| Required action |
Would you please copy all of the data exactly, skipping the images?

Start of Given data

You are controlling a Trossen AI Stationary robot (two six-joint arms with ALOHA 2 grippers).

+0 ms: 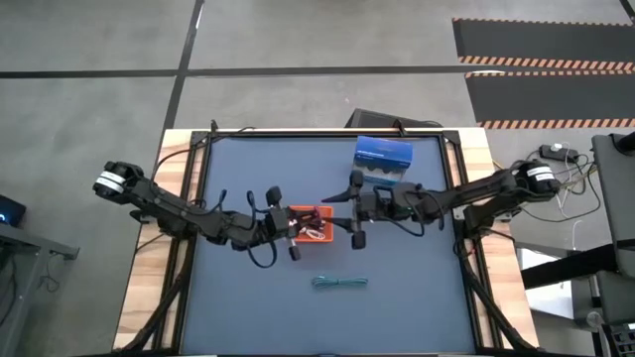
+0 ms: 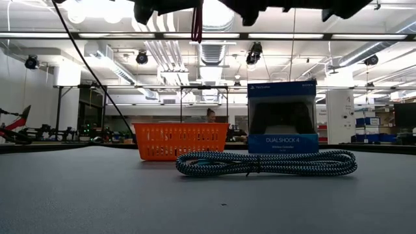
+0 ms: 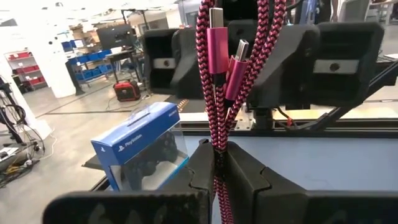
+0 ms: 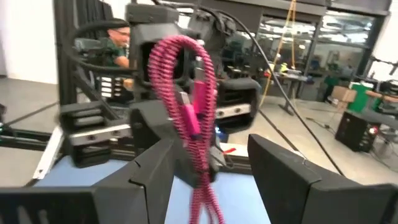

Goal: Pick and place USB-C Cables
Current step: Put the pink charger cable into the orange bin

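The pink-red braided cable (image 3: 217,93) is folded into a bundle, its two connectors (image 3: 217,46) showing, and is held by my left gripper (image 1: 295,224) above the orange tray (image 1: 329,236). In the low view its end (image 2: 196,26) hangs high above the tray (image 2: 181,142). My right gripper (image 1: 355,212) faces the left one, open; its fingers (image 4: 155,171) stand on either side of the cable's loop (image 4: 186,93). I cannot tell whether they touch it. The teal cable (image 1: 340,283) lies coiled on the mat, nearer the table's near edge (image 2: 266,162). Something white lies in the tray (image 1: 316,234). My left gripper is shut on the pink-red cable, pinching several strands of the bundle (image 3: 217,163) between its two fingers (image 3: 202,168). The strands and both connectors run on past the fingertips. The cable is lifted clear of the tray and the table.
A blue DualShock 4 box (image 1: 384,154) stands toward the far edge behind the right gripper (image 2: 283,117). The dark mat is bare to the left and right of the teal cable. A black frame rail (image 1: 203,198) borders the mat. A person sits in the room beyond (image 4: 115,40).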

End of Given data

| Solution for this problem |
You are controlling a Trossen AI Stationary robot (two six-joint arms with ALOHA 2 grippers).

+0 ms: 
+0 ms: 
+0 ms: 
+0 ms: 

Goal: Pick and place USB-C Cables
Current step: Put the pink charger cable into the orange bin

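The pink-red braided cable (image 3: 217,93) is folded into a bundle, its two connectors (image 3: 217,46) showing, and is held by my left gripper (image 1: 295,224) above the orange tray (image 1: 329,236). In the low view its end (image 2: 196,26) hangs high above the tray (image 2: 181,142). My right gripper (image 1: 355,212) faces the left one, open; its fingers (image 4: 155,171) stand on either side of the cable's loop (image 4: 186,93). I cannot tell whether they touch it. The teal cable (image 1: 340,283) lies coiled on the mat, nearer the table's near edge (image 2: 266,162). Something white lies in the tray (image 1: 316,234). My left gripper is shut on the pink-red cable, pinching several strands of the bundle (image 3: 217,163) between its two fingers (image 3: 202,168). The strands and both connectors run on past the fingertips. The cable is lifted clear of the tray and the table.
A blue DualShock 4 box (image 1: 384,154) stands toward the far edge behind the right gripper (image 2: 283,117). The dark mat is bare to the left and right of the teal cable. A black frame rail (image 1: 203,198) borders the mat. A person sits in the room beyond (image 4: 115,40).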

Here is where the answer stops.